Pada 2014, menurut Ade, nilai impor TPT kembali naik menjadi US$8,56 miliar.
“Impor paling besar dari Tiongkok sebesar US$4 miliar dan Korea Selatan yang mencapai US$3 miliar, sedangkan sisanya diisi dari berbagai negara lainnya. Ini menunjukkan konsumsi meningkat sedangkan di sisi lain penetrasi pasar dalam negeri kita diisi oleh produk-produk impor,” papar dia.
Ade menilai, produksi TPT justru mengalami pelemahan di saat kebutuhan dalam negeri meningkat.
“Produksi TPT nasional anjlok selama tiga tahun, dari 2012 hingga 2014. Pada 2012 nilai produksi TPT turun menjadi US$22 miliar dari US$25 miliar di tahun sebelumnya,” ujarnya.
Sementara pada 2013, nilai produksi TPT Indonesia tidak mampu digenjot dan harus rela berkurang menjadi US$20,56 miliar.
Sedangkan tahun lalu, menjadi penurunan yang terdalam setelah nilai produksi TPT Indonesia hanya mampu mencapai US$18,34 miliar.
“Produksi terjadi pelemahan karena berkurangnya permintaan dari luar. Daya sang kita melemah karena yang lain menggunakan perdagangan bebas atau Free Trade Agreement (FTA) dengan Eropa, sedangkan kita tidak dan harus membayar Bea Masuk (BM) sekitar 6% sampai 12% ke Uni Eropa, kalau ke Amerika Serikat sekitar 11% hingga 30%,” tutur Ade.

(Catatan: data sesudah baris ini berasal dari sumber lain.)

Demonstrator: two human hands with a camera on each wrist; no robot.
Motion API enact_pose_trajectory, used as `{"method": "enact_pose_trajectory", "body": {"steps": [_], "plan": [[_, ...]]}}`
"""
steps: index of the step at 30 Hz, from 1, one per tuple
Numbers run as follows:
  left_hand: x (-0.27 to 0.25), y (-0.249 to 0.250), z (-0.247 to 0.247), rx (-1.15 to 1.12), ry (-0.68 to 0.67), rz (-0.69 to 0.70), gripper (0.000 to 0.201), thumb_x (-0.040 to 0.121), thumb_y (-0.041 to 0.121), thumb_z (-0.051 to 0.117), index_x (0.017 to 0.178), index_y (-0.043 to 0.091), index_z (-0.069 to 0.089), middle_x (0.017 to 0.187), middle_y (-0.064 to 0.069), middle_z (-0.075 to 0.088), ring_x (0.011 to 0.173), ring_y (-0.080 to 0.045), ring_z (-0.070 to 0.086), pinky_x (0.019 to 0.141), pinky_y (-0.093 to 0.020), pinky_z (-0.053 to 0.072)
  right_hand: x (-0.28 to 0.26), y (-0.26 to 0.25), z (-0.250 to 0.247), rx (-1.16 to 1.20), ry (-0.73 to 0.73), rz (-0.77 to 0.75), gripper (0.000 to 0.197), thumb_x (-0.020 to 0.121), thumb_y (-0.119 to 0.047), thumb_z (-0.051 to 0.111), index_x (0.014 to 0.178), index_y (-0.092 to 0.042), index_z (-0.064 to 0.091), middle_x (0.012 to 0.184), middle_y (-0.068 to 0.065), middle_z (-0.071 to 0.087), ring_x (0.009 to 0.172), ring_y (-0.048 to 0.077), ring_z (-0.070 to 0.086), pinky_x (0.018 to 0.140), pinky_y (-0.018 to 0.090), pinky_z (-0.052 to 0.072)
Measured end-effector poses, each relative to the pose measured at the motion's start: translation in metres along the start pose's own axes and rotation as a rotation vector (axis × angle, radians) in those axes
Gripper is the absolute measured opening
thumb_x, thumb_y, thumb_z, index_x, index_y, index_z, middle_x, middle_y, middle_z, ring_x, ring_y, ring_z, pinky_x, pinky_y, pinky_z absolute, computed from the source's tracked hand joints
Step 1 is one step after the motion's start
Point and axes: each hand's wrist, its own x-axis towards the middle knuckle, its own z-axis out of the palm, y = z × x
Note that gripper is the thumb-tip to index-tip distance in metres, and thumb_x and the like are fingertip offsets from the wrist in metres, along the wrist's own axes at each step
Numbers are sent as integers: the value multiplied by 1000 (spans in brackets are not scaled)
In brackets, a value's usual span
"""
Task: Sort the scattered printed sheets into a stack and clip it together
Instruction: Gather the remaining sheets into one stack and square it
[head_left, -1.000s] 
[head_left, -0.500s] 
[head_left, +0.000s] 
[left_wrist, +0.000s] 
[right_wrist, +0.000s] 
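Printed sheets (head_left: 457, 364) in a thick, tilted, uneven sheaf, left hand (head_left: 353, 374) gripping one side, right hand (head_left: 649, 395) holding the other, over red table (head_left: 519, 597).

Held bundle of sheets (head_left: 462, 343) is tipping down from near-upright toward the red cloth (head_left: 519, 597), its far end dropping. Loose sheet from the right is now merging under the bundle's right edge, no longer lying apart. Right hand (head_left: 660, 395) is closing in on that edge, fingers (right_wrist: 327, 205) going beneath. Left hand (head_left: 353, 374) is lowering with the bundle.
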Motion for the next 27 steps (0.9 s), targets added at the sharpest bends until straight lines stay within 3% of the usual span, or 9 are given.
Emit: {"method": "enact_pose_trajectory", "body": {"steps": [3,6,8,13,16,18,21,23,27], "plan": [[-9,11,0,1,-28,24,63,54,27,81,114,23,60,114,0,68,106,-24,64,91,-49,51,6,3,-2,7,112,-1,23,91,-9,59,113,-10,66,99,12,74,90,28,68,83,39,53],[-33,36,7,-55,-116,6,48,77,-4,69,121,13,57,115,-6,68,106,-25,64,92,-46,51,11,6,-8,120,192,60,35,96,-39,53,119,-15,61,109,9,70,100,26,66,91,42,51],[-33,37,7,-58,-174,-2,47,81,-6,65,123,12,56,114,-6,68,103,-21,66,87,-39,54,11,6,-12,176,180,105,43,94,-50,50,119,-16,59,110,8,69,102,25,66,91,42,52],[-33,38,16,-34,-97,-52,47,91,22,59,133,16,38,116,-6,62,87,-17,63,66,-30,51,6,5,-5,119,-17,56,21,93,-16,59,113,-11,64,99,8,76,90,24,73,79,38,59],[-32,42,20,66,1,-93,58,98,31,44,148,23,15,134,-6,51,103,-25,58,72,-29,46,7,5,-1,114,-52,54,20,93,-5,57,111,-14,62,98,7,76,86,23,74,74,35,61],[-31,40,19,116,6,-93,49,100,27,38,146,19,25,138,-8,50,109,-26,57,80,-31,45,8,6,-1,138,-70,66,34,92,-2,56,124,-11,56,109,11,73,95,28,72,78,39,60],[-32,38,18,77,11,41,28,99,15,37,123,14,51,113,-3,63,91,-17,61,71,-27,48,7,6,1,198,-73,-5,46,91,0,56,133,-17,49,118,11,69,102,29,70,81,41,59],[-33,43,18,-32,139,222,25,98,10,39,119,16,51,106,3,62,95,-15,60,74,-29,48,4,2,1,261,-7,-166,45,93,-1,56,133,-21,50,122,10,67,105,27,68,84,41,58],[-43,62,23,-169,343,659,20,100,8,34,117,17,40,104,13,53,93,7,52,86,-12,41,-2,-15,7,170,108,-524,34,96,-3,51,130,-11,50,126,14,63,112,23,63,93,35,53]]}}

Ade menambahkan, pasar TPT dunia memiliki potensi untuk digarap Indonesia. Hal ini karena Tiongkok yang merupakan pemain utama ekspor TPT dunia saat ini tengah mengalami pelambatan produksi maupun ekspor.
“Seharusnya Inonesia bisa mengekspor lebih untuk pakaian jadi. Namun tentu harus didukung dengan pengembangan industri tekstil yang dibarengi dengan kompetensi pekerja yang lebih mumpuni dan dukungan kebijakan pemerintah,” pungkasnya.